DATA SUPPLIED
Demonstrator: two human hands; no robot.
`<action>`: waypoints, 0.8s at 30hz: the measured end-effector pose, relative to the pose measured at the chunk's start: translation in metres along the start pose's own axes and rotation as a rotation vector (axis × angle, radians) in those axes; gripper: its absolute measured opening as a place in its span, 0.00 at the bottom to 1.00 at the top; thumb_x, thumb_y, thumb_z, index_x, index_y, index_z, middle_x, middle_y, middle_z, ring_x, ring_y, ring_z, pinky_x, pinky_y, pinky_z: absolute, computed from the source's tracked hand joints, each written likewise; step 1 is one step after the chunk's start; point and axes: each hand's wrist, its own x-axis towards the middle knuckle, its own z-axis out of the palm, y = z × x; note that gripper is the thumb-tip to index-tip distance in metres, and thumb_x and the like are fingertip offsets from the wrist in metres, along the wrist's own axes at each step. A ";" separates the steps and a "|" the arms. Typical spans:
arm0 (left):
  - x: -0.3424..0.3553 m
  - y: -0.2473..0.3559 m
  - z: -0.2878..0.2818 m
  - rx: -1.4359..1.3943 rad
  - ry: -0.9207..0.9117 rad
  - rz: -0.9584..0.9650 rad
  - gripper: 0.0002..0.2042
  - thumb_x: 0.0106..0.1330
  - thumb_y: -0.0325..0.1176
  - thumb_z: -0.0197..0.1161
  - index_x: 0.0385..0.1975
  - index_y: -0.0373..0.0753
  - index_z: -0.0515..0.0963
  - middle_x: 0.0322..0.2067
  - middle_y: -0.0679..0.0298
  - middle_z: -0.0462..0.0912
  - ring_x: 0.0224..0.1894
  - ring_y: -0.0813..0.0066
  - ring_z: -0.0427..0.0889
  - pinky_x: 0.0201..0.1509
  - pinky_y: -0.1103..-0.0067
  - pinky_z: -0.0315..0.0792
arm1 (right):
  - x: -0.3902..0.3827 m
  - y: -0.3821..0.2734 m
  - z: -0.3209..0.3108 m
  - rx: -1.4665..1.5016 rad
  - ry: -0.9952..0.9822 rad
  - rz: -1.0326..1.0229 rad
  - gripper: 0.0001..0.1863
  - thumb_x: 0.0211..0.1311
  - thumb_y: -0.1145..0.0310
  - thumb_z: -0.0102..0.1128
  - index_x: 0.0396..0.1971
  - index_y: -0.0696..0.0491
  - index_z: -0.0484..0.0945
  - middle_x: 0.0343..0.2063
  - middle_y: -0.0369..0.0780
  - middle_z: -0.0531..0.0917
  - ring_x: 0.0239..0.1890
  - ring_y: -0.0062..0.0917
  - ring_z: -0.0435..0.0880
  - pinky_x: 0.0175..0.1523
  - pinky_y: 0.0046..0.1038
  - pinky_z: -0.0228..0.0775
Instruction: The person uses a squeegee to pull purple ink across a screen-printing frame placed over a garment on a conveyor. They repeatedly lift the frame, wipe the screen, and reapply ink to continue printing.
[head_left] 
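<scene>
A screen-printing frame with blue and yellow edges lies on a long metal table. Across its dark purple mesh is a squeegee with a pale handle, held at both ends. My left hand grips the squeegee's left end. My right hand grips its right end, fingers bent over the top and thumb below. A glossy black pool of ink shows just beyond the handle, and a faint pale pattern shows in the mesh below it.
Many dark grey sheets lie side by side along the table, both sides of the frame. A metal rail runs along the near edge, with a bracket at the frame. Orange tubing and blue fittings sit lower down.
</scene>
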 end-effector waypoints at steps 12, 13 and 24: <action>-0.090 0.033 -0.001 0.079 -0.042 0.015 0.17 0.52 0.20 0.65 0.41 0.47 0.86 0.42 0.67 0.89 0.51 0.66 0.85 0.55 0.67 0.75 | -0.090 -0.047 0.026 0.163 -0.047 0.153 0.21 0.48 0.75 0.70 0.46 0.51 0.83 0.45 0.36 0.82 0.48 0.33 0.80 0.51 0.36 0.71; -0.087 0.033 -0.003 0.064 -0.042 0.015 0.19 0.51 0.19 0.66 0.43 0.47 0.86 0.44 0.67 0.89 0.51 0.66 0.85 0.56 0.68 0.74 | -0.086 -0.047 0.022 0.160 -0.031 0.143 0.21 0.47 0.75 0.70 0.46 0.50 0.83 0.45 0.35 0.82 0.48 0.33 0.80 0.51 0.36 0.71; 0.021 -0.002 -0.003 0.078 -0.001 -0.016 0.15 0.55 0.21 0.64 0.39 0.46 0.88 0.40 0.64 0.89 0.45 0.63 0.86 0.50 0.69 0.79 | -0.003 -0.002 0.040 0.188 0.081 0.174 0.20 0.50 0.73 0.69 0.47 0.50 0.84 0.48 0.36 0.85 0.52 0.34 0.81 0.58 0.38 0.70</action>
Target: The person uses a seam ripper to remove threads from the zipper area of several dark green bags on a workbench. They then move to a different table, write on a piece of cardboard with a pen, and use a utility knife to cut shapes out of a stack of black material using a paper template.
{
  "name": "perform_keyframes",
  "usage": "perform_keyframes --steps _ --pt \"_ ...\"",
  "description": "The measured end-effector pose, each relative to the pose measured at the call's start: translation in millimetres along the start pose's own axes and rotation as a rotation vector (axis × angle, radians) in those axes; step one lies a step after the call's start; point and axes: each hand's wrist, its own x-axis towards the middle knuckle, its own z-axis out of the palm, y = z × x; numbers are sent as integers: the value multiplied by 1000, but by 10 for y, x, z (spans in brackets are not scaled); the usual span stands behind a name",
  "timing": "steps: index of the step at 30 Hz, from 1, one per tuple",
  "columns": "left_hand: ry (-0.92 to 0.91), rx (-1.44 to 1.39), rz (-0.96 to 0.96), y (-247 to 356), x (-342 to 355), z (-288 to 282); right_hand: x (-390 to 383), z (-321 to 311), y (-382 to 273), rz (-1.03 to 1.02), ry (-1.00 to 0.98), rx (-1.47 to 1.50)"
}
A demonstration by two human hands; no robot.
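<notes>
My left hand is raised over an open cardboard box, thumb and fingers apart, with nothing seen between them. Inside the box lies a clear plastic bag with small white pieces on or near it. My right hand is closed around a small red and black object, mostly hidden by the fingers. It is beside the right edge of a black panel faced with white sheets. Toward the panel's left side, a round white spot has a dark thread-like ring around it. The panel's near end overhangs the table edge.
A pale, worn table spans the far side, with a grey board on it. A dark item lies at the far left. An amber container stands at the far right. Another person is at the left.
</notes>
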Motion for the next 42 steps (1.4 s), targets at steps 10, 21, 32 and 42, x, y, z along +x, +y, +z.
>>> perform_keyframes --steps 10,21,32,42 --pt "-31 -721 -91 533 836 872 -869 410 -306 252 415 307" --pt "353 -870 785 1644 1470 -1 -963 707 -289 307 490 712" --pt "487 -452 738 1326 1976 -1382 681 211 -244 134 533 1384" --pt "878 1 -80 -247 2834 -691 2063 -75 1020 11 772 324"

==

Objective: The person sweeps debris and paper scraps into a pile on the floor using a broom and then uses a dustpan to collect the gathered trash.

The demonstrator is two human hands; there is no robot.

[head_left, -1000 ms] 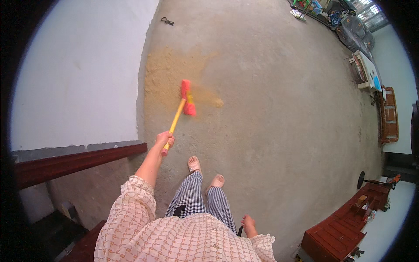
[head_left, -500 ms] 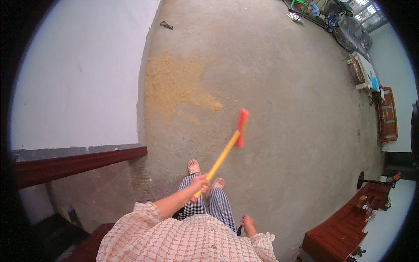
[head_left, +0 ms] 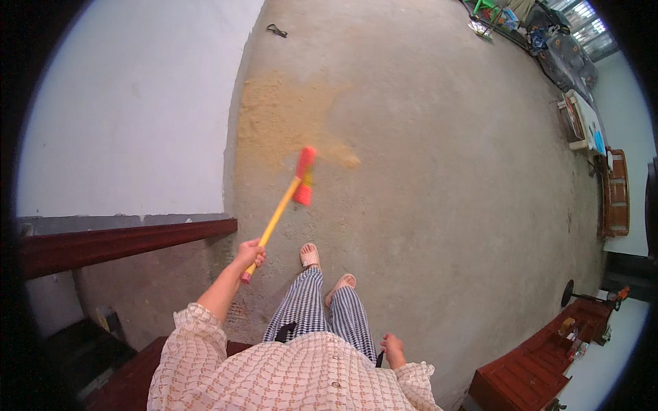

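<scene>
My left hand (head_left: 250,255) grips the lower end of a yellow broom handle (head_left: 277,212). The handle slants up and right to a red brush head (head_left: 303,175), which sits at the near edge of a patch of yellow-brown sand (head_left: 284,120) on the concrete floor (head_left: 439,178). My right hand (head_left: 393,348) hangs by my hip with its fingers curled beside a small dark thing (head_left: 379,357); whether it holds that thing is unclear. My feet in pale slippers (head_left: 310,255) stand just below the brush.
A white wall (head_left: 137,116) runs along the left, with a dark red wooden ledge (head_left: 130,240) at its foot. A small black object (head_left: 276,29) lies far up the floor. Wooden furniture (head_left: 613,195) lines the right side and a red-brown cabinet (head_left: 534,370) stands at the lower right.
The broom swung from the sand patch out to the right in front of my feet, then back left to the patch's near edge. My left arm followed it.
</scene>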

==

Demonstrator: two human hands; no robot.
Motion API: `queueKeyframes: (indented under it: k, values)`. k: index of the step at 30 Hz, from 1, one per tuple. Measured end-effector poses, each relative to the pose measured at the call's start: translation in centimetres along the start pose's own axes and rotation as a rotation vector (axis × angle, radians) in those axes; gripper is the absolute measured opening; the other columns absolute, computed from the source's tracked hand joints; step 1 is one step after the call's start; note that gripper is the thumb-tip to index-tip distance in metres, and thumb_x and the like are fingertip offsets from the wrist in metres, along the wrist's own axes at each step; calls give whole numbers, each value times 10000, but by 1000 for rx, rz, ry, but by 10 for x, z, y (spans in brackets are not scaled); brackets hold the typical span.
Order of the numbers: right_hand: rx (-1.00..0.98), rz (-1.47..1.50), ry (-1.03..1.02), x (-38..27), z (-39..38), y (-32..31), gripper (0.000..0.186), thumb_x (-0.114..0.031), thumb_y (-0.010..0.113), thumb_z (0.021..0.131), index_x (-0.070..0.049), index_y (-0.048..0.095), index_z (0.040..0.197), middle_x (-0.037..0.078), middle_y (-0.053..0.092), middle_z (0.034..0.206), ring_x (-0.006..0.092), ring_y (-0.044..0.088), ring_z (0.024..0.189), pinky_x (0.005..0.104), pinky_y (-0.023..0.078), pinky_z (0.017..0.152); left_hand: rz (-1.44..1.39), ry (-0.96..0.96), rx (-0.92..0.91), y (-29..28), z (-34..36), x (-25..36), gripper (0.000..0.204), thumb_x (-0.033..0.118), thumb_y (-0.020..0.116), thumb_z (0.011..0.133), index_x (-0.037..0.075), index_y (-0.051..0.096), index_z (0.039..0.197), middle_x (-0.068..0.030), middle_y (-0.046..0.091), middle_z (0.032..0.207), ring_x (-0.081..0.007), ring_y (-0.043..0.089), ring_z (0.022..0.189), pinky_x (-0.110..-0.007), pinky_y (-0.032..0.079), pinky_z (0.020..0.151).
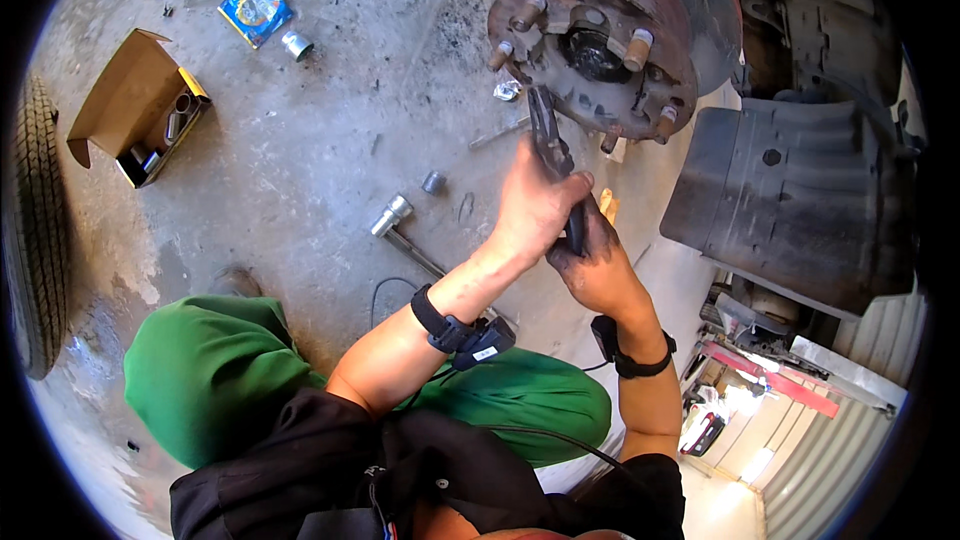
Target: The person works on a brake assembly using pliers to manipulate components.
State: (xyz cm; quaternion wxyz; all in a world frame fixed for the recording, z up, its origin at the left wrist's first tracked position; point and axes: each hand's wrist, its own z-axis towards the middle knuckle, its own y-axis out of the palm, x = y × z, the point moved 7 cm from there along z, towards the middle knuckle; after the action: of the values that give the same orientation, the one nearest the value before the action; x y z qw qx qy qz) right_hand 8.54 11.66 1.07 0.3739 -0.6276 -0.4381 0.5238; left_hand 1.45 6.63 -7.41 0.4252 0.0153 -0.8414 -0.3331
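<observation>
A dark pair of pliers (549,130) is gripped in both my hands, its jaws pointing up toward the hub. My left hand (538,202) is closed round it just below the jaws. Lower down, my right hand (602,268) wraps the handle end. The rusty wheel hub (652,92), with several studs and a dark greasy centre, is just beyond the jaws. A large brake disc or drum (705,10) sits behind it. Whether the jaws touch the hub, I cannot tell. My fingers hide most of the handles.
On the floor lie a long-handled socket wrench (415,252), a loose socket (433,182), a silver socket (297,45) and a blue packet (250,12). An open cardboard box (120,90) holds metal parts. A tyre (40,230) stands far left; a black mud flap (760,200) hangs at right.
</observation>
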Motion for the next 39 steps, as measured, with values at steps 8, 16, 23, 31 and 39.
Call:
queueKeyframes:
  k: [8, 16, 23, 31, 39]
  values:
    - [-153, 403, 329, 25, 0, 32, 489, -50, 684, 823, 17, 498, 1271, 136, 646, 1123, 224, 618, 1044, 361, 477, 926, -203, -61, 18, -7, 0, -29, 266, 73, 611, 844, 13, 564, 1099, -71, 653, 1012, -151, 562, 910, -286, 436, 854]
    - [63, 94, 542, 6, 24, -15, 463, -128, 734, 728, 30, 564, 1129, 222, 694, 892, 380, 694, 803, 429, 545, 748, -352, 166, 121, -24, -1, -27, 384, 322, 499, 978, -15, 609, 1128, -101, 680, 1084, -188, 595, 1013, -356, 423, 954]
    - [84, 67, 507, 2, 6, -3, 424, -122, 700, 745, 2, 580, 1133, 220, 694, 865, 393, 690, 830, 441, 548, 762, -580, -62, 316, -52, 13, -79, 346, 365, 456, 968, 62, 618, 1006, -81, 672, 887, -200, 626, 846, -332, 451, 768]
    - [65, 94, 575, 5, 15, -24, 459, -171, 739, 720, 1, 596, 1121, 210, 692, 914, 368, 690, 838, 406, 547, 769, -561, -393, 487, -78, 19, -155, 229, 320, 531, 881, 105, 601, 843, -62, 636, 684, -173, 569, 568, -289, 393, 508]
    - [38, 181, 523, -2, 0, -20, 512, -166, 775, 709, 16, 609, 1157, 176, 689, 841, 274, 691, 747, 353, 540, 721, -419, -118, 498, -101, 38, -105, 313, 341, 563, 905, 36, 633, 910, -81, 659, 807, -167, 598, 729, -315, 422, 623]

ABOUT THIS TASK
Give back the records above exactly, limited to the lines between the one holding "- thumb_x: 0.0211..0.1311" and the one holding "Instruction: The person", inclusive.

FINISHED EXERCISE
  - thumb_x: 0.0211..0.1311
  - thumb_y: -0.1145..0.0310
  - thumb_z: -0.0102..0.1128
  - index_x: 0.0396..0.1971
  - index_y: -0.0696..0.0491
  - index_z: -0.0484..0.0945
  - middle_x: 0.0343..0.2063
  - middle_y: -0.0369..0.0780
  - middle_z: -0.0531..0.0917
  - ring_x: 0.0239..0.1890
  - ring_y: -0.0062..0.0917
  - ring_z: -0.0435..0.0880
  - pinky_x: 0.0175..0.1523
  - pinky_y: 0.0046..0.1038
  - pinky_z: -0.0228..0.0775
Instruction: The person uses a squeegee to pull purple ink across a screen-printing frame placed over a garment on a conveyor. They repeatedly lift the frame, wipe the screen, and reapply ink to continue printing.

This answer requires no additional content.